INPUT DATA below:
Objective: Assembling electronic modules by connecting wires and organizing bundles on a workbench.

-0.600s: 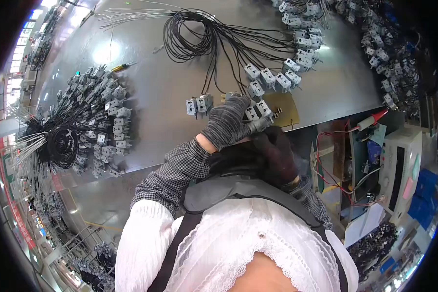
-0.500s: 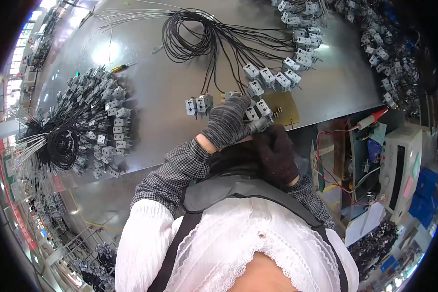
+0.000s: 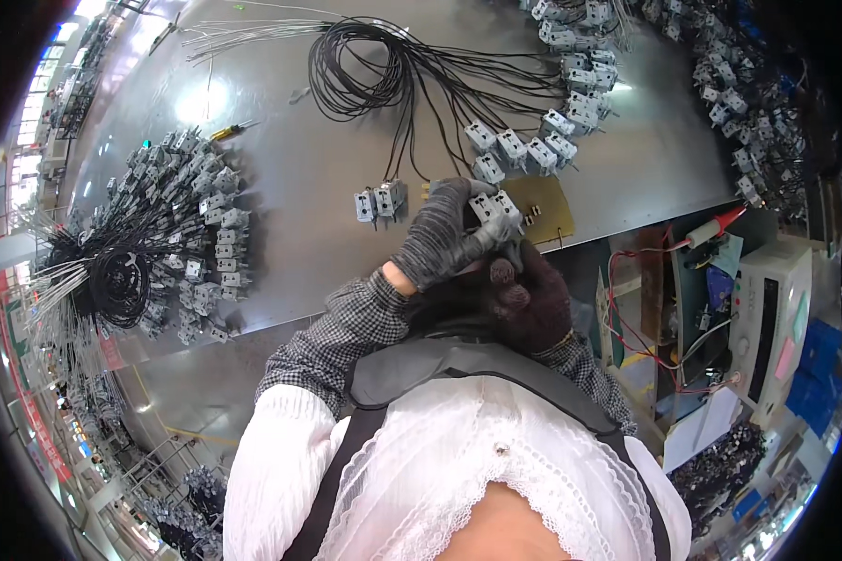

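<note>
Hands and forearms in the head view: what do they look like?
The left hand wears a grey-and-black striped knit glove; the right hand, a dark maroon knit glove. Black-and-white checked fabric oversleeves cover both forearms, with a white knit sleeve above the left one.

The left hand (image 3: 442, 234) wears a grey striped knit glove (image 3: 428, 251), the right hand (image 3: 536, 294) a dark maroon one. Black-and-white checked oversleeves (image 3: 341, 332), white lace-trimmed blouse (image 3: 412, 467) and grey apron (image 3: 449, 360) with dark straps (image 3: 341, 486) complete the clothing.
</note>
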The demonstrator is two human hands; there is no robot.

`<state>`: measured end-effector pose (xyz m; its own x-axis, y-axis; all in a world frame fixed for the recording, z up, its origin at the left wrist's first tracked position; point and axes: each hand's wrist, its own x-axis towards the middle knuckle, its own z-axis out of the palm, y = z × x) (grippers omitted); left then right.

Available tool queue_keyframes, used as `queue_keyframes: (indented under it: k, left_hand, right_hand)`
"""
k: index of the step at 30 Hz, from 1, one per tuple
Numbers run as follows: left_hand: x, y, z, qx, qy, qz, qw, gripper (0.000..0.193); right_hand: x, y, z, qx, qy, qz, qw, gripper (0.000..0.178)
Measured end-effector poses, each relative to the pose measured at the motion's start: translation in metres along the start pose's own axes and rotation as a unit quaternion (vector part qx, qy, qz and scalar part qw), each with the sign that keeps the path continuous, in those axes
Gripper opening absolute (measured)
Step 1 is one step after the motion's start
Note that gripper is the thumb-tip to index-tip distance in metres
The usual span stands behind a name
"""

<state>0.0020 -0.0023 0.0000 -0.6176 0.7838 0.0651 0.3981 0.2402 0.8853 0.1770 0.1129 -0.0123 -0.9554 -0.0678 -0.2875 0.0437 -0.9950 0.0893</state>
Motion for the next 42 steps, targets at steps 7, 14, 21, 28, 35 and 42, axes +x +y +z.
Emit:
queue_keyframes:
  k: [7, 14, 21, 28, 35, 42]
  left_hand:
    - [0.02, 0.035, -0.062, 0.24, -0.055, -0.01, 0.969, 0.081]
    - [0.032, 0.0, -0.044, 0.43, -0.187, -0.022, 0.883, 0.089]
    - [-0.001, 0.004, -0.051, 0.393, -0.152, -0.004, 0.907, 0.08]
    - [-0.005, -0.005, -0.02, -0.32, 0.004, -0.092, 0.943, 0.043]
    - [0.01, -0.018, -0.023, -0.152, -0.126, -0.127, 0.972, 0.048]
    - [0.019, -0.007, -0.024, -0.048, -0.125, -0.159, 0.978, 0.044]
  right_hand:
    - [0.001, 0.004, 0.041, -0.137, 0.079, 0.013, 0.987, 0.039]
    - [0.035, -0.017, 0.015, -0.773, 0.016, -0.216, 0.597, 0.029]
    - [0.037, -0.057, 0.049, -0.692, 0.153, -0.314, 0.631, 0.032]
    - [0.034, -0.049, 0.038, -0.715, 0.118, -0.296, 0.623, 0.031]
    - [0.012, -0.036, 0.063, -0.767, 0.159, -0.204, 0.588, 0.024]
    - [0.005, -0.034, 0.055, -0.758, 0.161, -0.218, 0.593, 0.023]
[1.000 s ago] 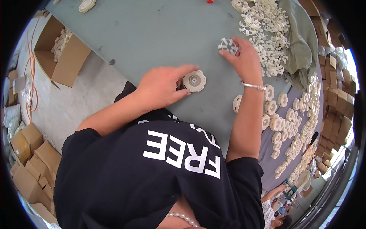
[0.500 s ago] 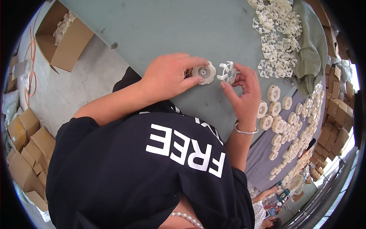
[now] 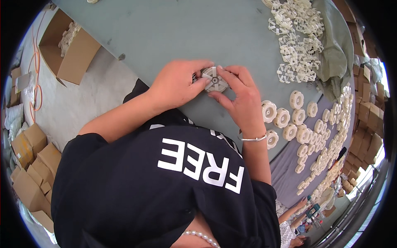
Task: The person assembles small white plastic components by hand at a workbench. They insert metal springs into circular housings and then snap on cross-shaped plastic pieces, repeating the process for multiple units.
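Over the table (image 3: 165, 33), my left hand (image 3: 180, 82) grips a round cream plastic housing by its left rim, between thumb and fingers. A white spoked plastic piece (image 3: 215, 79) lies flat against the housing's face and covers most of it. My right hand (image 3: 240, 93) is closed on the right edge of the spoked piece, thumb below and fingers above. Whether the piece sits fully inside the housing, I cannot tell. Something small and dark, perhaps a spring, shows between my left fingers.
Loose spoked pieces (image 3: 295, 53) lie heaped at the far right, beside a green cloth (image 3: 335, 45). Many round housings (image 3: 297, 100) spread along the right. An open cardboard box (image 3: 78, 56) stands at the left. Another person's arm (image 3: 293, 211) shows at lower right.
My right hand has moved left and brought the spoked piece from beside the housing onto its face. More round housings now show beside my right wrist.
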Demonstrator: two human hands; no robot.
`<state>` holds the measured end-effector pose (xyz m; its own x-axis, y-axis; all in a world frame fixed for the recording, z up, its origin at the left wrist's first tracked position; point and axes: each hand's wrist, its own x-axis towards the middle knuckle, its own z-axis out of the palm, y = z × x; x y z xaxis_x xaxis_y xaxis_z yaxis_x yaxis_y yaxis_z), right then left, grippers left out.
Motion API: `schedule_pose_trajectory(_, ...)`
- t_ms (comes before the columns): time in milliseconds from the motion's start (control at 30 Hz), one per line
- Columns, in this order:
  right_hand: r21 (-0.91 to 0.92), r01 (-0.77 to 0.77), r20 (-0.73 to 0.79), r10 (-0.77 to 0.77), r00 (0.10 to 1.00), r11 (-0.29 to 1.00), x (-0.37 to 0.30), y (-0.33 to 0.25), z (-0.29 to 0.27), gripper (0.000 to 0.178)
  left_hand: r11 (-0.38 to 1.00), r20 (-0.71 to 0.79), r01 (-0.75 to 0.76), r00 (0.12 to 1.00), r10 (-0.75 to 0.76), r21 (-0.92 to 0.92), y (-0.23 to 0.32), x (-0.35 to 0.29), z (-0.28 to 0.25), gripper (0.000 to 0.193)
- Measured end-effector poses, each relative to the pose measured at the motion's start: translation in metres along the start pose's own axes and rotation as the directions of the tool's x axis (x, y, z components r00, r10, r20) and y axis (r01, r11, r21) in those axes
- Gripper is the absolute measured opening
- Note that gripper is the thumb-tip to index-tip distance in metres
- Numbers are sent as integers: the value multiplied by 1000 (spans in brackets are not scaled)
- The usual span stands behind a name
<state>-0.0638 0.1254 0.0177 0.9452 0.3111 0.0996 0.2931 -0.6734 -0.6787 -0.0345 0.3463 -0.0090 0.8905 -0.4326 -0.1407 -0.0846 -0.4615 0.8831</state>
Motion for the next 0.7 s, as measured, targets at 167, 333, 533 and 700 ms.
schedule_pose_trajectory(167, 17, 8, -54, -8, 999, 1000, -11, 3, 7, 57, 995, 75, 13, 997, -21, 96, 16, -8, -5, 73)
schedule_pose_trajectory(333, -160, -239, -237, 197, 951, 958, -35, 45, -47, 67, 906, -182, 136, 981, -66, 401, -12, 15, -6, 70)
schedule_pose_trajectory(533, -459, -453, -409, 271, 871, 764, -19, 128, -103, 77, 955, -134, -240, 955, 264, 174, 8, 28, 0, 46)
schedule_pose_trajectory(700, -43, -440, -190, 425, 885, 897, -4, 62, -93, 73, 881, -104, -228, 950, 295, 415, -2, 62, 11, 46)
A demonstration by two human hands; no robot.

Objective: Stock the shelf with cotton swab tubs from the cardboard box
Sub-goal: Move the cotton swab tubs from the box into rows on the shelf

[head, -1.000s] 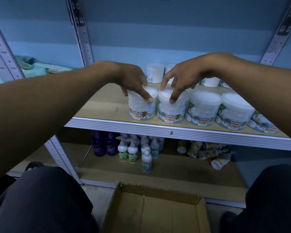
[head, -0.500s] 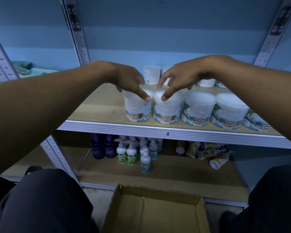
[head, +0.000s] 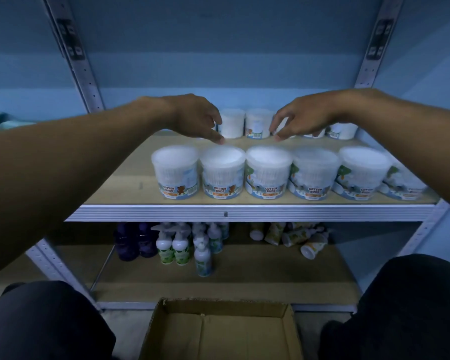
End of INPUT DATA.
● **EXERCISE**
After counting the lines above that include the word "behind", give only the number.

● **RESULT**
2